Gearing up for a new school year, old style

That brown snakey thing next to my clock radio is my watchband. I put my watch there on June 17th,when I returned home from my last teacher work day. I didn't strap it on again until 6:49 AM today. 80 days with no watch. 80 days of summer.

For the first few days, I glanced at my wrist over and over, looking for the time. And then I stopped. No need. In summer, I have the time to walk across the yard, up the stairs, into the house, and check the clock. Or to climb into my kayak and say, "I'll be back sometime around 10."

I spent today in teachers' meetings, listening, doodling, taking notes, jotting down items I needed to accomplish in my Sundial Agenda. I like this model: no boxes, just the free-flow of time.

I wore one of my most striking pairs of earrings today: clock parts from gear-driven watches. I bought them in May 2010 from a craftswoman at the Delaplane Strawberry Festival.

I studied her creations for a long time, looking for a pair that was not too obvious, but would require thought, especially of children who'd never seen watch gears. 

I wonder how long it will be before clocks with hands become as anachronistic as sundials. Or as the wind-up clocks of my childhood.  

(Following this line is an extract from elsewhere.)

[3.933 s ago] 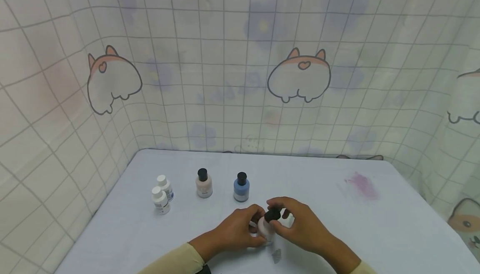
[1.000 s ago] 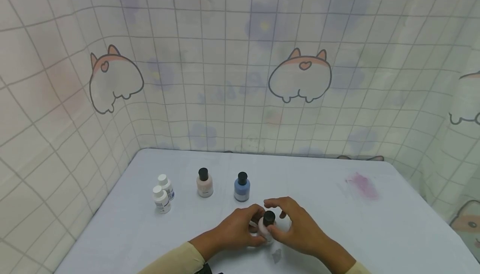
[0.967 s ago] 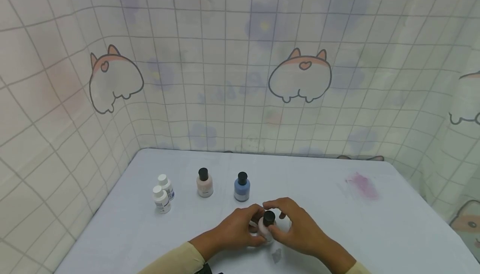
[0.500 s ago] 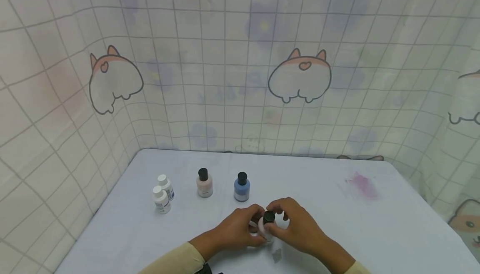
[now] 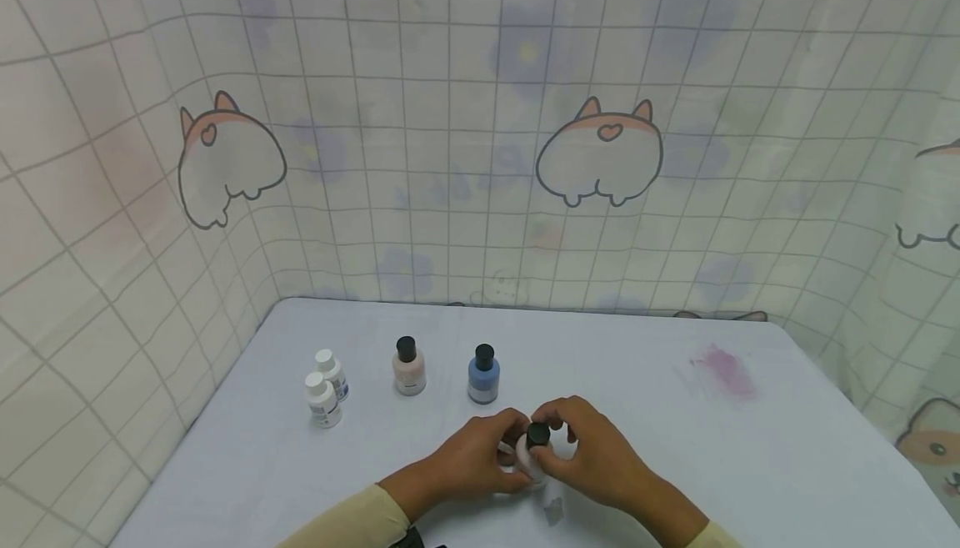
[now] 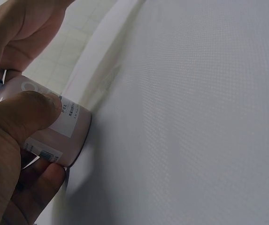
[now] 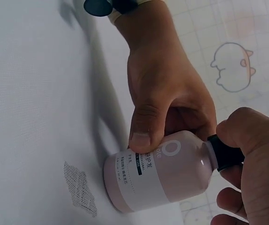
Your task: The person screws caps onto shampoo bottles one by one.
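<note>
A pale pink bottle [image 7: 186, 173] with a white label and a black cap [image 5: 537, 434] stands upright on the table near its front. My left hand [image 5: 474, 458] grips the bottle's body, thumb on one side and fingers round the other. With thumb and fingers my right hand [image 5: 596, 452] pinches the black cap, which sits on the bottle's neck. In the left wrist view the pink bottle [image 6: 71, 136] shows its label, and the left thumb lies across it. Part of the body is hidden behind the left hand.
Beyond the hands stand a blue bottle [image 5: 483, 377] and another pale pink bottle [image 5: 408, 371], both black-capped. Two small white bottles [image 5: 324, 402] are at the left. A pink stain [image 5: 726, 371] marks the white table [image 5: 660, 364] at right; a patterned curtain [image 5: 450, 156] hangs behind.
The black cap, tilted several seconds ago, now sits upright on the bottle. My right forefinger was lifted off the cap a second ago and has come back onto it. The left hand keeps its grip.
</note>
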Demonstrator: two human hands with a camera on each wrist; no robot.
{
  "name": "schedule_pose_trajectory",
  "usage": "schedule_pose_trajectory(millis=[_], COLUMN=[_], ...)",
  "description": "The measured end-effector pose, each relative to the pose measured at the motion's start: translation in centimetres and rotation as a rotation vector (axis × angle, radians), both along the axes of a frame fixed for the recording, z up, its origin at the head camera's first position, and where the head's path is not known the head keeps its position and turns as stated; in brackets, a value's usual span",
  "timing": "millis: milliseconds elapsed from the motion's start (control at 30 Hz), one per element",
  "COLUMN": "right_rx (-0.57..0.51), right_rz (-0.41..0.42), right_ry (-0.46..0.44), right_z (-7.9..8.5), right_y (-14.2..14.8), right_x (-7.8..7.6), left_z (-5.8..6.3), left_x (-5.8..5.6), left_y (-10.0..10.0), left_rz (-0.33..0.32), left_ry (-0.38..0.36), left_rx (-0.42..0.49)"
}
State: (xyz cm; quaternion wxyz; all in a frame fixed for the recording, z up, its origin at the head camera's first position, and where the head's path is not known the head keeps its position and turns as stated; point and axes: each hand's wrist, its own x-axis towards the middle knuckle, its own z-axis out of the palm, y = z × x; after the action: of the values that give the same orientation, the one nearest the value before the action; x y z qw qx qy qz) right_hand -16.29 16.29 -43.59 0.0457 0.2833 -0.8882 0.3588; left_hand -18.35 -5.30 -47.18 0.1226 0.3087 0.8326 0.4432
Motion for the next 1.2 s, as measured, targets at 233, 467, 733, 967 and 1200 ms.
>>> schedule_pose_trajectory(millis=[233,467,733,967,1200], right_rx=[-0.009,-0.042,-0.024,-0.024,-0.015], right_rz=[0.013,0.140,-0.020,0.113,0.019], right_ry=[0.028,0.115,0.020,0.102,0.013], right_z=[0.13,-0.01,-0.09,-0.17,-0.06], right_y=[0.13,0.20,-0.07,0.19,0.03], right_x=[0.13,-0.08,0.04,-0.13,0.02], left_z=[0.09,0.09,0.06,-0.07,-0.16], left_x=[0.10,0.02,0.02,0.02,-0.08], left_y=[0.02,-0.08,-0.06,-0.13,0.02], left_rz=[0.007,-0.008,-0.006,0.000,-0.001], left_ry=[0.005,0.007,-0.004,0.012,-0.025], left_rx=[-0.015,0.002,-0.002,-0.009,0.005])
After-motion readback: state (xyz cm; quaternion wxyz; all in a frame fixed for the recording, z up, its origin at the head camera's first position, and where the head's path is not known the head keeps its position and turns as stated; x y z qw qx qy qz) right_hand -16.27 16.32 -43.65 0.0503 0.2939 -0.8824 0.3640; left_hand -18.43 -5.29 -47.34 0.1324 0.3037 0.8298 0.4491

I wore my watch today, but forgot my cell phone at home. If only I had Dick Tracy's 2-way wrist radio. A brief look on the Internet says that LG introduced such a gizmo in 2009. I don't think I've seen one yet.

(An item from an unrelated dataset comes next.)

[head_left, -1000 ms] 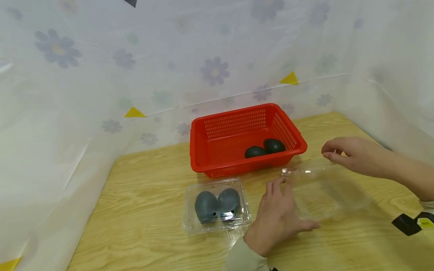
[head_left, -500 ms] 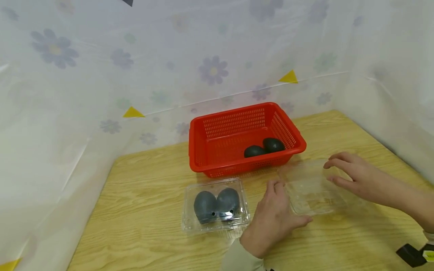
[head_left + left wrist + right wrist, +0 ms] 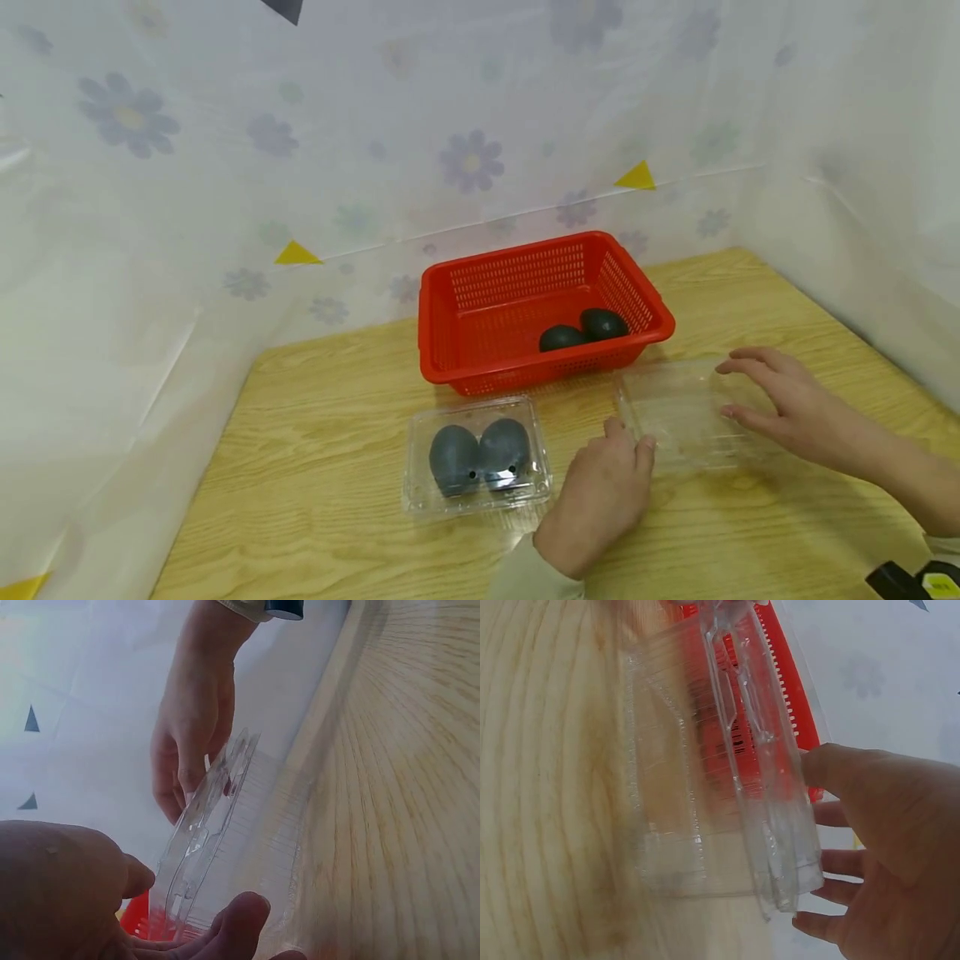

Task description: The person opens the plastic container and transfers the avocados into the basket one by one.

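Note:
An empty-looking clear plastic clamshell box [image 3: 675, 417] lies on the table at right, its lid down over its base, as the right wrist view shows from the side [image 3: 667, 847]. My left hand [image 3: 600, 492] has its fingers curled at the box's near left edge; in the left wrist view its thumb and fingers hold the box's corner. My right hand [image 3: 795, 408] is over the far side, its fingers spread and bent, with the fingertips right at the lid's rim in the right wrist view.
A second clear box [image 3: 480, 492] holding two dark egg-shaped things like avocados [image 3: 504, 450] lies left of my left hand. Behind stands a red basket [image 3: 442, 325] with two more dark ones [image 3: 603, 323]. A patterned sheet [image 3: 337, 167] hangs behind the wooden table [image 3: 315, 500].
My right hand has moved down and toward the box, whose raised lid has come down. My left hand's thumb has drawn in and its fingers have curled at the box's edge.

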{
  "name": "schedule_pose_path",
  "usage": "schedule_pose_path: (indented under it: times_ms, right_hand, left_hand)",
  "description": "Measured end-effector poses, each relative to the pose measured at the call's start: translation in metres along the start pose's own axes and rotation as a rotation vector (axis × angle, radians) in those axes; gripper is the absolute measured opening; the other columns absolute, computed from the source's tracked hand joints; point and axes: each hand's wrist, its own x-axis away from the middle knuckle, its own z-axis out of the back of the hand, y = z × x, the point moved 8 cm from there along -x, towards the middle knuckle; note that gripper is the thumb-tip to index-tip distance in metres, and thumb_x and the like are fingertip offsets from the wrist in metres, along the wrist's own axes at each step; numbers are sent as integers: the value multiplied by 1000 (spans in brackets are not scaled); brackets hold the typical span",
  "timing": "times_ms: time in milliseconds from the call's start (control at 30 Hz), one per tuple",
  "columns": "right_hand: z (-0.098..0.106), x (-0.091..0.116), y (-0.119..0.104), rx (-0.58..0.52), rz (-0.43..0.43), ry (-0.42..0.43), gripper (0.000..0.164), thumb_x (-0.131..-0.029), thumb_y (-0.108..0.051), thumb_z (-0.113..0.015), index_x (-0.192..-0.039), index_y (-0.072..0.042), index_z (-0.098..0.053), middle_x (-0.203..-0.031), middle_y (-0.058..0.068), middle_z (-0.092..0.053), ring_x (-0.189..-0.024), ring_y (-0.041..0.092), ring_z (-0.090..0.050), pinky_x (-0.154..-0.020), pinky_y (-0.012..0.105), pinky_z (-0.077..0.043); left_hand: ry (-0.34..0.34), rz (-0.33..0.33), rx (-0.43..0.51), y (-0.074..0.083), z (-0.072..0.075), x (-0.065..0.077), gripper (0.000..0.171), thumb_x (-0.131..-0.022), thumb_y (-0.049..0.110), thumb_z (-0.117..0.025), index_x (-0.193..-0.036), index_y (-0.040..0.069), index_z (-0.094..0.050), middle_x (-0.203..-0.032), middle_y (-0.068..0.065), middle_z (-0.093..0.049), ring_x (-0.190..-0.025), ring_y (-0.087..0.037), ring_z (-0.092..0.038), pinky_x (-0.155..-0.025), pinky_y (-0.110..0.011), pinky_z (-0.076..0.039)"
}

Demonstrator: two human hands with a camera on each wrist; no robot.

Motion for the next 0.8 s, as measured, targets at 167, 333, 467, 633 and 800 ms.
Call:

Would I wear one? Probably not. I'm just learning to text. I know I couldn't handle that tiny keyboard.

Monday, September 5, 2011

An endless game of Monopoly

Labor Day. I read about the origins of this day on The Writer’s Almanac. A federal holiday created to appease Labor Unions after Grover Cleveland sent the military to put down the Pulman workers' strike. I’m one of many who are of two minds about unions. I fervently believe that all who work should earn a living wage. That it’s balderdash that the CEO’s and Hedge Fund managers are the “most productive members of society.” That wage inequality will destroy the America I love. But that unions often take advantage of the very workers who pay their dues, creating rules that limit flexibility and cooperation in the workplace.

I looked around today in search of Labor Day earrings, but didn’t find any that suited. So I wandered about looking for likely objects to use. I found a hammer charm, the reward for a Habitat for Humanity donation. As I looked for something to go with it, I came upon a baggie with Monopoly game pieces.
As my children will attest, I hate Monopoly. It’s endless and boring and way too complicated. Perhaps I was scarred as a child because my brother—who stored Monopoly money under the area rug in his bedroom—dominated every game we ever played. But I refuse to play on principal. A game in which you try to inflate prices and destroy the economic well-being of the rest of the community? And it’s boring and endless.
So perhaps this avoidance of Monopoly is why I’d never realized the irony of the game pieces. They’re lowly working people! In the baggie I found a thimble, an iron, a wheelbarrow, and a shoe. I think I recall a racecar (that was my brother, I think)...
I spent some time listening to labor songs: John McCutcheon’s Labor Day, Pete Seeger singing Pay Me My Money Down, Paul Robeson’s Joe Hill, Woody Guthrie’s 1913 Massacre, Bobbie McGee singing Bread and Roses, and lots more I found on iTunes.  Pie in the Sky. My dad sang that one to me when he explained unions, and the dust bowl, and the attraction of communism during the Roaring Twenties and the depression.
I worked in a unionized school once, from 1984 to 1986, but opted not to join the union. I felt that I couldn’t afford the dues. (I earned $17,000 and the dues were 1,700, as I recall.) And it seemed like a supportive work environment. (I didn't have to clean the toilets, as I had at my previous school...) Other workers had paved the way for me, I know. As I said, I’m conflicted about unions. But I believe that honest labor should earn a fair wage.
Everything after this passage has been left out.